A few people (on the other forum) were suggesting it wasnt abuse and that it was 'training' instead. One person suggested a poll so I went to the other forums that I'm on and did one.

And for the record, I think the same as you lot! :devil:


----------



## Dunk or Die (Jul 27, 2008)

PMSL Vase, well you really have manipulated these people to make them look fools. Fifty nine people on this forum have just voted to kill a healthy dog rather than dunk it its head in a bucket of water the only other possible option and it was not called training! Ill leave Vase to explain


----------



## essexchondro (Apr 9, 2007)

> The fact that this might have been a valid method in the past doesn't really make it acceptable now.


I agree, but we must try not to judge events of the past with the standards of the present.



> Dog training has moved on and there are positive reward based techniques to teach a dog anything it needs to know.


Agreed, but by that logic you can't turn back the clock to a period *before* reward based techniques were developed and criticise people for not using an, as yet, uninvented/undeveloped technique.



> At one time it was acceptable to perform surgery with no anaesthetic but we don't do that anymore either.


I agree but in line with my above comments we can't travel back to a time before anaesthetic was used/invented and criticise people for not using it.



> The followers of Koehler should live in the now and allow this type of training to take its place in the history books.


Agreed

Stuart


----------



## essexchondro (Apr 9, 2007)

> PMSL Vase, well you really have manipulated these people to make them look fools. Fifty nine people on this forum have just voted to kill a healthy dog rather than dunk it its head in a bucket of water the only other possible option and it was not called training! Ill leave Vase to explain


Why should it be an either/or between those two options? Killing a healthy dog *and* dunking a healthy dogs head in water are both wrong in my opinion (although I'll admit the latter is the lesser of two evils, so to speak). 

Stuart


----------



## Greenphase (Feb 9, 2008)

Yes it is abuse as we see it in todays world but years ago it was considered the norm.

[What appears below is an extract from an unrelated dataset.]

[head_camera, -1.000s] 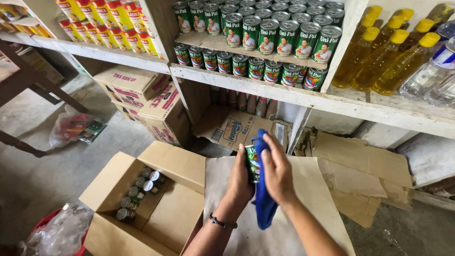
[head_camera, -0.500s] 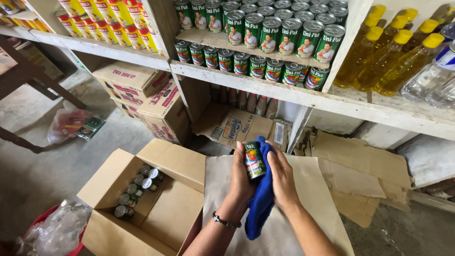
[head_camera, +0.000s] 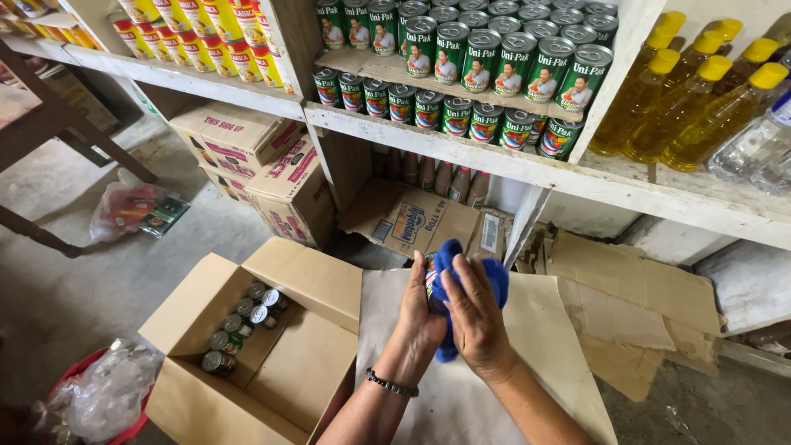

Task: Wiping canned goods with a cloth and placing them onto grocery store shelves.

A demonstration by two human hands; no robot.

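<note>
Overhead, green-labelled cans [head_camera: 461, 62] fill the shelf [head_camera: 461, 148], beside yellow-capped oil bottles [head_camera: 684, 99]. Below left, an open cardboard box [head_camera: 247, 346] holds a row of tins [head_camera: 243, 317]. Both hands meet mid-frame: the left hand [head_camera: 420, 309] grips a green can [head_camera: 431, 276], while the right hand [head_camera: 478, 317] presses a blue cloth [head_camera: 461, 284] round it.

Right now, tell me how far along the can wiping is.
Done: rows of green cans stand on the shelf. In hand: the left hand holds a can while the right hand rubs it with a blue cloth. Left: several cans in the open box.
</note>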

Look at the way things have changed everywhere now.What was done to animals and humans 20-30 years would not be tolerated now.


----------



## Evie (Jan 28, 2008)

30 years ago I used compulsive training methods along with most other trainers. The thing is that we have learned methods wich are kinder to the dog and infinitely less strenuous for the handler. It must be acknowledged however that classic conditioning which lead to operand conditioning and reward based training has its roots firmly in the laboratory of Pavlov and his monstrous experiments. So as essexchondro has stated, we cannot judge how people did things in the past but we can move on and continue to learn and develop the way we do things. This is particularly important lesson in a forum like this where reptile keeping is the primary concern. As reptile keeping is in its infancy (compared with how long we have associated with dogs), in a few hundred years we might look back with similar disgust at how we do things now.


----------



## Dunk or Die (Jul 27, 2008)

> Why should it be an either/or between those two options?

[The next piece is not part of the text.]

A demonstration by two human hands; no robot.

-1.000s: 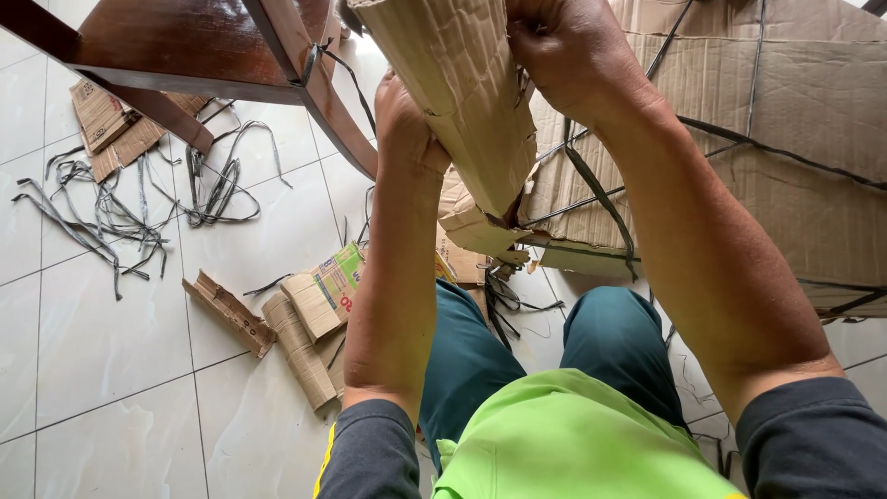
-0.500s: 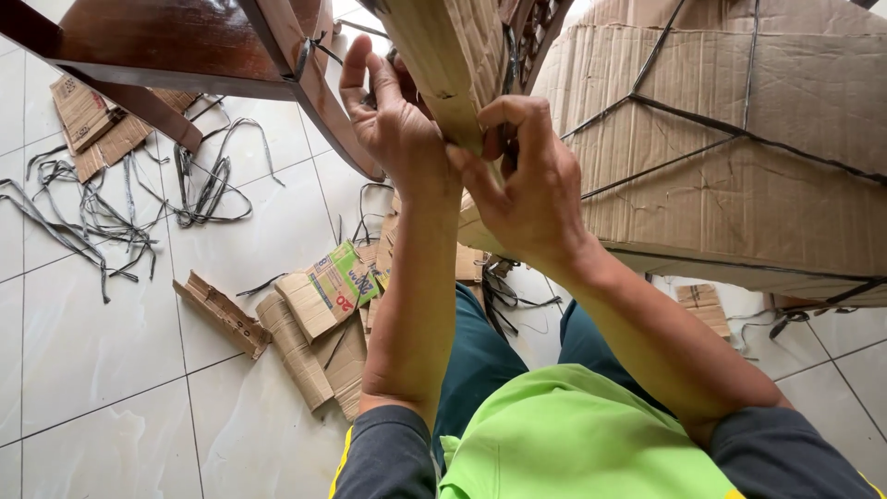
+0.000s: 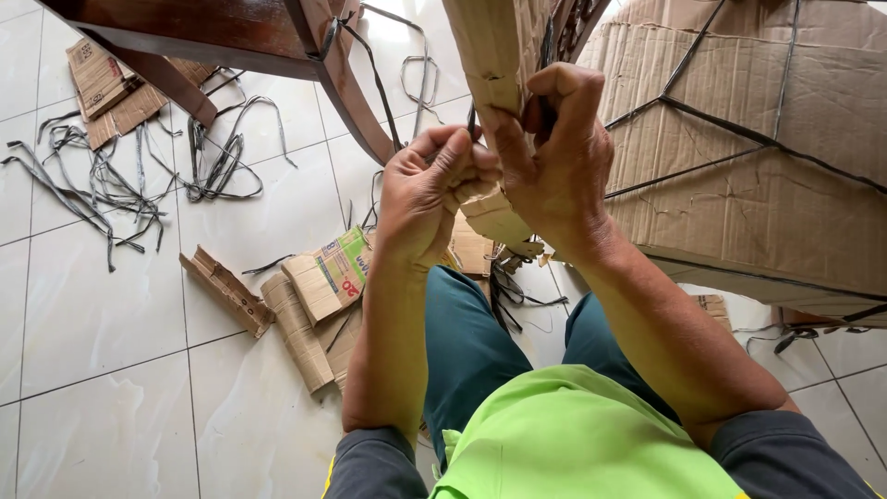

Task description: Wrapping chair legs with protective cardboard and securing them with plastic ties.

its very. very simple, those were the only two options, there was no manoverabilty outside those limits, 64 people here would have killed the otherwise healthy dog, in a nutshell it is as clear cut and simple as I have stated, no other options were possible at all.


----------



## essexchondro (Apr 9, 2007)

> its very. very simple, those were the only two options, there was no manoverabilty outside those limits, 64 people here would have killed the otherwise healthy dog, in a nutshell it is as clear cut and simple as I have stated, no other options were possible at all.


Sounds a lot like the poll you've just created that only has two options.


----------



## Dunk or Die (Jul 27, 2008)

> Sounds a lot like the poll you've just created that only has two options.

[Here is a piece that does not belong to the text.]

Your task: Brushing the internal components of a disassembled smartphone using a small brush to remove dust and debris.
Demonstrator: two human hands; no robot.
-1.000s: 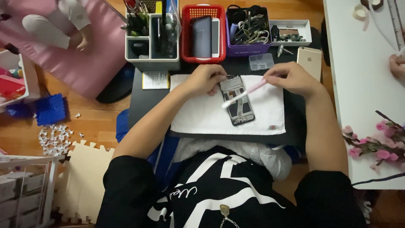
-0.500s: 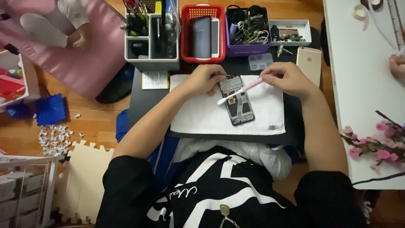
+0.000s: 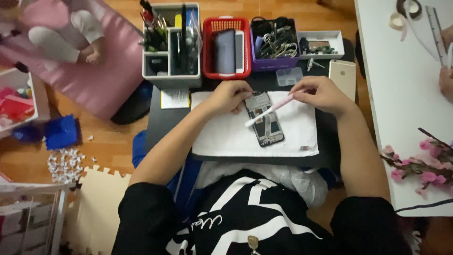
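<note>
Pinching pink tool (image 3: 270, 110) – right hand (image 3: 321, 93); left hand (image 3: 229, 97) fingers curled, steadying phone (image 3: 264, 118) (opened).

The scene was evenly and warmly lit from above, with soft indoor light and no hard shadows. The white cloth (image 3: 255, 134) on the dark table (image 3: 163, 123) was the brightest patch near the middle, slightly washed out, and the white table (image 3: 401, 94) on the right glared enough to lose surface detail. Faint shadow lay under the left hand (image 3: 231, 97) and right hand (image 3: 321, 92). Sharpness was modest throughout: the opened phone (image 3: 264, 118) showed little fine detail, and the pink mat (image 3: 104, 80) and the corners were soft and smeared. Straight edges bowed a little towards the frame's borders.
</note>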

The fourth and final repeat, those were *ONLY TWO POSSIBLE OPTIONS*


----------



## essexchondro (Apr 9, 2007)

> The fourth and final repeat, those were *ONLY TWO POSSIBLE OPTIONS*


And like I'll also repeat, you've also created a poll which only has two options to choose from (out of a greater number of real life possibilities). Pots and kettles, my friend, pots and kettles...


----------



## JPReptiles (Dec 2, 2007)

Dunk or Die said:


> The fourth and final repeat, those were *ONLY TWO POSSIBLE OPTIONS*


I think you may have a problem..

Have you contacted a doctor about it?

John


----------



## Exotic X (Jun 28, 2008)

this is sick in my opinion!!!!!! anyone who even thinks about is sick.
if i was to walk past someone doing this to any animal i would do exactly the same to them.!!!!!!!!!

Amy.


----------



## weeble (Sep 29, 2007)

Dunk or Die said:


> The fourth and final repeat, those were *ONLY TWO POSSIBLE OPTIONS*


Sorry, but to put a Poll up with the only 2 options were a form of cruelty to a dog is stupid.
There is always another option of "leave the bloody dog alone"...

If i gave you the option of a slap round the face or cut of your nose would you choose the slap cos it less painful???

Or would you ask why you had to pick something that is cruel and ask for neither?

Well a dog cant ask for the 3rd option, and any human who trains a dog in that way should be castrated imho.

You sound like a dictator...vote for me...or vote for me....some choice you offer :censor:


----------



## tokay (Mar 13, 2007)

Sickr who wrote that book needs some of that "training" done of him!


----------



## fenwoman (Apr 15, 2008)

Most of the old ways of training are based on 'brute force and ignorance'. They break a dog's will and make it terrified. How this is supposed to engender respect and a willingnesss to follow orders, I have no idea.
Books like this are valuable insights into how not to do things and how ignorant people used to be in the olden days.
Luckily with people like Cesar Milan about, who understand pack heirachy and can make some pretty dramatic turnarounds in dogs just by showing doting and indulgent owners how to enforce pack leadership.
While I don't necessarily hold with some of the training collars he uses, his methods are what dogs understand and he gets results with dogs who have been unhappy or savage for a lot of years.


----------



## Vase (Jul 14, 2007)

Dunk or Die said:


> PMSL Vase, well you really have manipulated these people to make them look fools. Fifty nine people on this forum have just voted to kill a healthy dog rather than dunk it its head in a bucket of water the only other possible option and it was not called training! Ill leave Vase to explain



ROFL. The poll was in reference to Koelhers methods being training or cruelty. It had nothing to do with dogs being PTS. Sorry to burst your bubble.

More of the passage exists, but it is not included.